When it comes to thinking of the major players in business, the same countries tend to crop up time and time again – the US, the UK, Germany, China and Japan.

However, as of late, other areas of the world have been elbowing their way in on the action, as emerging markets firmly stamp their mark on today’s business landscape.

This is why, while English may remain by far the most widely spoken language and the official tongue for many global businesses, the need for interpretation and translation services in a whole array of lesser-known languages is on the up, as smaller economies burst onto the scene.

What are emerging markets?

The term ’emerging market’ was first coined back in the late 1980s when the Morgan Stanley Capital International (MSCI) Emerging Markets Index was created to include a list of countries that were worthy of investors’ attention. It remains to this day one of the most widely respected gauges of emerging markets.

Back then, the list contained just ten countries, which represented just 1% of the world’s market cap. Now, that number has grown significantly, with the list boasting 800 securities in 21 markets, accounting for around 11% of the world market cap.

But what exactly defines whether or not a market is considered as ’emerging’?

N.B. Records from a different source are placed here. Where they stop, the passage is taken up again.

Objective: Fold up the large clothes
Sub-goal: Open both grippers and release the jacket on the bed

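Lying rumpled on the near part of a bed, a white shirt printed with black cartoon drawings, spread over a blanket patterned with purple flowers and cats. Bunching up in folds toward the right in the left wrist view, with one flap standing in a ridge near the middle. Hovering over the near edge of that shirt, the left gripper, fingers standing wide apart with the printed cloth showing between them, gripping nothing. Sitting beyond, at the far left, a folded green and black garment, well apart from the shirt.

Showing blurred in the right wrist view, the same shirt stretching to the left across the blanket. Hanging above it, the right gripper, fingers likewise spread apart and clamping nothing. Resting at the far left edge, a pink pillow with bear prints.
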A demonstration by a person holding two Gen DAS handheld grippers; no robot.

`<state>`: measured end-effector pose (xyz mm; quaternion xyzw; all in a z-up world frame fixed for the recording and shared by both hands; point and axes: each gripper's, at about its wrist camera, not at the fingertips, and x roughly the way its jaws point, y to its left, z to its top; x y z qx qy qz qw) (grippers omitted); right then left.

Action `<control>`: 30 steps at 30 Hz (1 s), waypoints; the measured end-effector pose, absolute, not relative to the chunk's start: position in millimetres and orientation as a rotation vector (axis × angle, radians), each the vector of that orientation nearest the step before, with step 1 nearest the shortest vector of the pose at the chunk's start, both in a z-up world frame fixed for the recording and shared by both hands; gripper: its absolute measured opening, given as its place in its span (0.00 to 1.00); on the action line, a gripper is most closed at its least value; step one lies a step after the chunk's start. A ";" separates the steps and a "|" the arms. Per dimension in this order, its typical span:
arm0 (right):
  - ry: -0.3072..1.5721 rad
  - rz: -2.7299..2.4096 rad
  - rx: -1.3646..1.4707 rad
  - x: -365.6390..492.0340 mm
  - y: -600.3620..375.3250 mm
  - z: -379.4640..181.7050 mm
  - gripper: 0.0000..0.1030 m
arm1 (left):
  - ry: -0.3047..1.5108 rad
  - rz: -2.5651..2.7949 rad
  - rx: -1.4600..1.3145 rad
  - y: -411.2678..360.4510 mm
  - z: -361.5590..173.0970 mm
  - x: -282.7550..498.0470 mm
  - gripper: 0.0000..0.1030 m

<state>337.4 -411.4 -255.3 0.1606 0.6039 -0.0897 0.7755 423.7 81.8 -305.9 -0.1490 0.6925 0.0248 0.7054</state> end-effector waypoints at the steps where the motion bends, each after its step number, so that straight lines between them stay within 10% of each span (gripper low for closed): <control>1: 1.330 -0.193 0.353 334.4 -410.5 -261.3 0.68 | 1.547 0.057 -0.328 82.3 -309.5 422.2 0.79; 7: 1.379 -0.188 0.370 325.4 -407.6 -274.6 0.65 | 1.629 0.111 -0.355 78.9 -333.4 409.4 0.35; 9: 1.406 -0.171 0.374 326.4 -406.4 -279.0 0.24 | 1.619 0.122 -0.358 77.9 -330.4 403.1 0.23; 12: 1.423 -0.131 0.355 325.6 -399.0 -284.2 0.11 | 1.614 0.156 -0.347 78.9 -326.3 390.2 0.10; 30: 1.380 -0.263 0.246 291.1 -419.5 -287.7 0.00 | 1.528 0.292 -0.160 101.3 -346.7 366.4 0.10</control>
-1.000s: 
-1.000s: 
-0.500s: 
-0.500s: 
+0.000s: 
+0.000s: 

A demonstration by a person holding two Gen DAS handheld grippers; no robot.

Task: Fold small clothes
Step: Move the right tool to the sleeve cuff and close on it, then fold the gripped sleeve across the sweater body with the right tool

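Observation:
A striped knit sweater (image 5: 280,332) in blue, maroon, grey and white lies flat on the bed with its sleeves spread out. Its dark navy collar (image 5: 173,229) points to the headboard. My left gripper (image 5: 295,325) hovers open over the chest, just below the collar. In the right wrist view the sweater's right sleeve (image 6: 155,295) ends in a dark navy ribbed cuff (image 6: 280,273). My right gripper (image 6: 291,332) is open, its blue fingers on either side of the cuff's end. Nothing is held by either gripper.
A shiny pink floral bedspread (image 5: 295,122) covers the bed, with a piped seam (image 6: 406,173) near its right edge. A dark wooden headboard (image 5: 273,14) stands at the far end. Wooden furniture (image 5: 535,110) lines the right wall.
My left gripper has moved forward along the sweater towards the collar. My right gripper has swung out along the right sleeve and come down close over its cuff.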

In the context of the MSCI index, the body uses its Market Classification Framework to look at many facets of a country – for example, its liquidity and market accessibility, and its economic standing. Then, each June, it announces its findings and any countries that it believes may be reclassified in the near future.

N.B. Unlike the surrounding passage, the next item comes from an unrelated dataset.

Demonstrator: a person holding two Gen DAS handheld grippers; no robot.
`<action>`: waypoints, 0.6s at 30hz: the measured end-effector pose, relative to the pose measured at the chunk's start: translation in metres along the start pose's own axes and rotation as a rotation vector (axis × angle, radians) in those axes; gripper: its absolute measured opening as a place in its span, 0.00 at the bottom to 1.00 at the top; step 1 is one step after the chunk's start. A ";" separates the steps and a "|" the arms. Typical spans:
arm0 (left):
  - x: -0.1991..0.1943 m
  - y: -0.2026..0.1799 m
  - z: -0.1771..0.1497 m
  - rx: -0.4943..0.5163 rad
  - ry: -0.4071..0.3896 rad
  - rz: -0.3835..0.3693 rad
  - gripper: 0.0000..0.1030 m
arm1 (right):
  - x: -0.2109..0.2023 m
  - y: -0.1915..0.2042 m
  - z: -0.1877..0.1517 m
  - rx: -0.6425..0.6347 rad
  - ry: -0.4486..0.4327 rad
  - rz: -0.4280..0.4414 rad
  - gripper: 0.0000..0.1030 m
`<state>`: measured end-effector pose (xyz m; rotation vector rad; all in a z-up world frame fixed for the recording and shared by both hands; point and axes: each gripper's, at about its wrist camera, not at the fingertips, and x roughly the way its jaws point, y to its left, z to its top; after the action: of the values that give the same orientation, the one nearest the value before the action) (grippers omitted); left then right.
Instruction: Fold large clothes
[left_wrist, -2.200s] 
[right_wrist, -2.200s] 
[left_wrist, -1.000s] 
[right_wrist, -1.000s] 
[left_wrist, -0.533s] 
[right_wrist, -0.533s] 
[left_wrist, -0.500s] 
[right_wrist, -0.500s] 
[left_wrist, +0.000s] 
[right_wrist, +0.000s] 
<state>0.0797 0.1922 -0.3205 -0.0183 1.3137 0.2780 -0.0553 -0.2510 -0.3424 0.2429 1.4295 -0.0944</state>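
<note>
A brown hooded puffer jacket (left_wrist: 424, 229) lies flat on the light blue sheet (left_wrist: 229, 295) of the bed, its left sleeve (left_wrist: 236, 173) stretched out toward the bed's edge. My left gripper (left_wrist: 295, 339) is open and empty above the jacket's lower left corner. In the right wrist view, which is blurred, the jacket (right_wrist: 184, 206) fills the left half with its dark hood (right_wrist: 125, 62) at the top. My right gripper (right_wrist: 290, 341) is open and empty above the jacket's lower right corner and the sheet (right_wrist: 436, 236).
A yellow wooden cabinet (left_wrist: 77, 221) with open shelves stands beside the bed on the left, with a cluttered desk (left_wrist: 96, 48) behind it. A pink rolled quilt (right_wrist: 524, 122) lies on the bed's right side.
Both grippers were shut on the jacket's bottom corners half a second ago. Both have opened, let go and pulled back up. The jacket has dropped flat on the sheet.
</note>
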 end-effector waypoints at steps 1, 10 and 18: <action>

Put simply, an emerging market is a country that is developing and growing – and fast. Members of the population will typically boast a low to medium-per-capita income. However, economic reforms and developments have led business analysts to pay more attention to these regions, as the countries ’emerge’ into the business boxing ring with the star contenders, with the promise of rapid growth on the near horizon.

This emergence is only further driven by what asset management firm BlackRock refers to as “supportive, long-term demographic trends”, underpinned by growing populations that are of working age. According to the European Central Bank, emerging economies are home to over 80% of the world’s population.

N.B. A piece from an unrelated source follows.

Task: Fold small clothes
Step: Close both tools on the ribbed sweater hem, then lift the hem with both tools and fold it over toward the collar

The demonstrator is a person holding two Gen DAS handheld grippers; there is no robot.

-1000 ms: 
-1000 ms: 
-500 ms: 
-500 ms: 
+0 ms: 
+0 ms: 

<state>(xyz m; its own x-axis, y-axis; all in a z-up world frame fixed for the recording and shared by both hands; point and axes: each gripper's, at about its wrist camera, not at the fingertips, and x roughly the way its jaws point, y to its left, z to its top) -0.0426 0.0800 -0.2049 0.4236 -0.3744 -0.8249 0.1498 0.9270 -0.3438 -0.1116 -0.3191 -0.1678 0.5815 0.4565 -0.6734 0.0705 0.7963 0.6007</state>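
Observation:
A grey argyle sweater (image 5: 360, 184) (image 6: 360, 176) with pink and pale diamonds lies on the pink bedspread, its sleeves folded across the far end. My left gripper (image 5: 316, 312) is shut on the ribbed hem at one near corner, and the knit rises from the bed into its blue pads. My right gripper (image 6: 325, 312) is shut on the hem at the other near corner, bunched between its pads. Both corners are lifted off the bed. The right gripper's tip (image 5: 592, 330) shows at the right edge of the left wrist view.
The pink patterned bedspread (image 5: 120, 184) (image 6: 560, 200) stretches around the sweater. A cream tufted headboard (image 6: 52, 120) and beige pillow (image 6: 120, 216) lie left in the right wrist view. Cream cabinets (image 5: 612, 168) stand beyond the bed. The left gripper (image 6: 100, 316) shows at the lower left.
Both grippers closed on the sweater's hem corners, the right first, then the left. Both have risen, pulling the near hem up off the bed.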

A PwC report revealed that by 2050, the world’s top three economies will be China, the US and India, by a considerable distance. At the same time, Indonesian, Nigerian and Vietnamese markets will be performing strongly, while Brazil may even overtake Japan to become the world’s fourth largest economy. And as for Europe? Turkey was tipped to be one of the biggest European economies by this time, steaming ahead of Italy.

Why are they so important?

Put simply, emerging markets are important because they are grabbing sizeable chunks of global market share in various sectors. It is something that any internationally-minded company leader with half a brain cell simply cannot afford to ignore. For many businesses, stubbornly adhering to the well-established markets may be not only narrow-minded, but also potentially foolish.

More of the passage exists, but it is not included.